Monitoring Zoom Webhooks for Missing Events

Webhooks are a powerful way to get real-time data from Zoom. They can be used to monitor health of your Zoom account, get notified of important events, and automate workflows. Yet, this power isn’t without its perils. What if your webhook handler starts failing? Or even worse, what if Zoom stops sending the expected events to your endpoint? Facing these challenges myself, I’ve had a fair share of frustrations of relying heavily on Zoom real-time data. This post explores proactive monitoring on how to detect missing events in a timely manner, so that your application has time to recover and remains resilient.

Recently, I encountered a hiccup while monitoring Zoom meetings. A minor change in the way meetings were initiated, unexpectedly resulted in my backend no longer receiving notifications about finished meetings. After some investigation I discovered that for security reasons, Zoom had intentionally halted these notifications because the original meeting host hadn’t provided explicit consent. I recommend reading this thread in the Zoom Developer Forum if you are interested in details.

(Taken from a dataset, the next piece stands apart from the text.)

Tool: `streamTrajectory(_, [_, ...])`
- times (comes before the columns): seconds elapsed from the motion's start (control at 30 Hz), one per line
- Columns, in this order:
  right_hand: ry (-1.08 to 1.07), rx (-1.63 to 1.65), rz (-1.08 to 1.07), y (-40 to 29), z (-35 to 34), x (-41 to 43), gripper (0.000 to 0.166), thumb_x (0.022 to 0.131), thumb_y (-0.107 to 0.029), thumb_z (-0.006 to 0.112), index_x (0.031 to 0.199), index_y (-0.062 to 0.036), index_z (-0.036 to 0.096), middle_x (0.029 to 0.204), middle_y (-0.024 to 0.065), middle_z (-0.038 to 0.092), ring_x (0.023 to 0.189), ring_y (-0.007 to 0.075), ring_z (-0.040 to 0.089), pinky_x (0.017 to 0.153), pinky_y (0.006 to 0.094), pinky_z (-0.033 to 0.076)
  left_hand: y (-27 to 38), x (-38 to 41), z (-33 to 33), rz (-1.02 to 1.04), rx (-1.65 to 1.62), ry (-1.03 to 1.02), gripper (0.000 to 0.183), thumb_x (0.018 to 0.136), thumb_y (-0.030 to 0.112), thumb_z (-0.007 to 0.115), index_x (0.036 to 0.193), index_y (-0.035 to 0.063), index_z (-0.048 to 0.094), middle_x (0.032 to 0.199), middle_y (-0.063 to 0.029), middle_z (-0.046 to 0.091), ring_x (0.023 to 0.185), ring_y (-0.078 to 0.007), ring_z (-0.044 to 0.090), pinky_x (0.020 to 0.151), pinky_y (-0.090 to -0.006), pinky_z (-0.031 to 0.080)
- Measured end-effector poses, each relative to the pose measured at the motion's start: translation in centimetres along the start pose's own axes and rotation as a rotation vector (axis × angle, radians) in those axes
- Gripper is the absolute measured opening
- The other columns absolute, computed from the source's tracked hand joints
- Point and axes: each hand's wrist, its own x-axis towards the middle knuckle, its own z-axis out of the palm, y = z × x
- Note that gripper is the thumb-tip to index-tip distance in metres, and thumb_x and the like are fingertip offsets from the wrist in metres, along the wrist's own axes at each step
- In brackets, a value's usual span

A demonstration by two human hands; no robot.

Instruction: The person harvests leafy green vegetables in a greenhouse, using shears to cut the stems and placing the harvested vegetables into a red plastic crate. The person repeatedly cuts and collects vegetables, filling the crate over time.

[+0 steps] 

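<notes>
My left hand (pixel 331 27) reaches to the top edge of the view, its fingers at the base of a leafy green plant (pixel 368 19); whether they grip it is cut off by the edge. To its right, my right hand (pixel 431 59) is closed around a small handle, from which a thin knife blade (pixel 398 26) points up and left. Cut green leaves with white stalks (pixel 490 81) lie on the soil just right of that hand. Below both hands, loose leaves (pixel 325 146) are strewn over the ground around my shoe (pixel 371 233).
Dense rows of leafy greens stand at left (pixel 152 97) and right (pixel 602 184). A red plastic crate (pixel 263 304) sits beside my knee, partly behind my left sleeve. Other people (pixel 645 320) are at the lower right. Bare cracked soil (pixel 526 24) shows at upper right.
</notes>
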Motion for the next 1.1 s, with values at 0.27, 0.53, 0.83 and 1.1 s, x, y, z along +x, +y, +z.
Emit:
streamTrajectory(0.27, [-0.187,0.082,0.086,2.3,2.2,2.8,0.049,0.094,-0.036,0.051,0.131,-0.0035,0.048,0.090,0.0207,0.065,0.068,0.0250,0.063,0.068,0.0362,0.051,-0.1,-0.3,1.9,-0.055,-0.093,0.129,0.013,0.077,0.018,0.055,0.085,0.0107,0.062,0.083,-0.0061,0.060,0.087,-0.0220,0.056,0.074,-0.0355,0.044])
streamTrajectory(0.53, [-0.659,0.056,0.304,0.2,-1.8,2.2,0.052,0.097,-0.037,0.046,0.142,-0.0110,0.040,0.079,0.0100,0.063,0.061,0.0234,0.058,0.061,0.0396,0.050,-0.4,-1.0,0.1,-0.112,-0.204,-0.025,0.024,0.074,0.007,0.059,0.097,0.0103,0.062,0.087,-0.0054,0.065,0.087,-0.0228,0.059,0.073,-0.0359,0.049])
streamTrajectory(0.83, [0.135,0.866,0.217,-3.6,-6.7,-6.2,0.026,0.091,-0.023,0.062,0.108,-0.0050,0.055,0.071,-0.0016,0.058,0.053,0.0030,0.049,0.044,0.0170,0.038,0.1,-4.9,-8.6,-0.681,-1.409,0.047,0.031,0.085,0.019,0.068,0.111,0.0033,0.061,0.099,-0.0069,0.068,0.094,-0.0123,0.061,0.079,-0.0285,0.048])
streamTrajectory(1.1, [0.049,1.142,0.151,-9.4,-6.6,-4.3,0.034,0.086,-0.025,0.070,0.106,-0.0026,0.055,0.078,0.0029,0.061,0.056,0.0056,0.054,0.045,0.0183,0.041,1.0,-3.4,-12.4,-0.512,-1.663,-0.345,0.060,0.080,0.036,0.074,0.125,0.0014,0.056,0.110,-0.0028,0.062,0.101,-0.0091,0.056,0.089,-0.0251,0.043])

How to shield against a broken integration? Well, I would argue that monitoring is the best possible start. This post shows how to watch for missing events and gain actionable insights.

The Project

Feel free to download the source code from GitHub and follow along. The application is a simple Spring Boot web app leveraging Spring Actuator for metrics and monitoring.

Core dependencies:

implementation("org.springframework.boot:spring-boot-starter-web")
implementation("org.springframework.boot:spring-boot-starter-actuator")
implementation("com.fasterxml.jackson.module:jackson-module-kotlin")
implementation("org.jetbrains.kotlin:kotlin-reflect")
implementation("org.jetbrains.kotlin:kotlin-stdlib-jdk8")
implementation("org.springframework:spring-context-support")
implementation("io.micrometer:micrometer-registry-prometheus")

Let’s abstract away from complexities of dealing with Zoom webhooks. That’s a topic for another time. Instead, we stay focused on keeping track of meetings and times when they started and finished.

Our primary concern is observing start and end times of each Meeting. This is a matter of declaring a simple data class:

import java.time.LocalDateTime

data class Meeting(
  val id: String, 
  val startedAt: LocalDateTime, 
  var endedAt: LocalDateTime? = null
)

While the start time of a meeting is always a given, the finish time relies on receiving a meeting.ended notification from Zoom. Although our current implementation does not directly handle this event, for the sake of this discussion, let’s assume it does.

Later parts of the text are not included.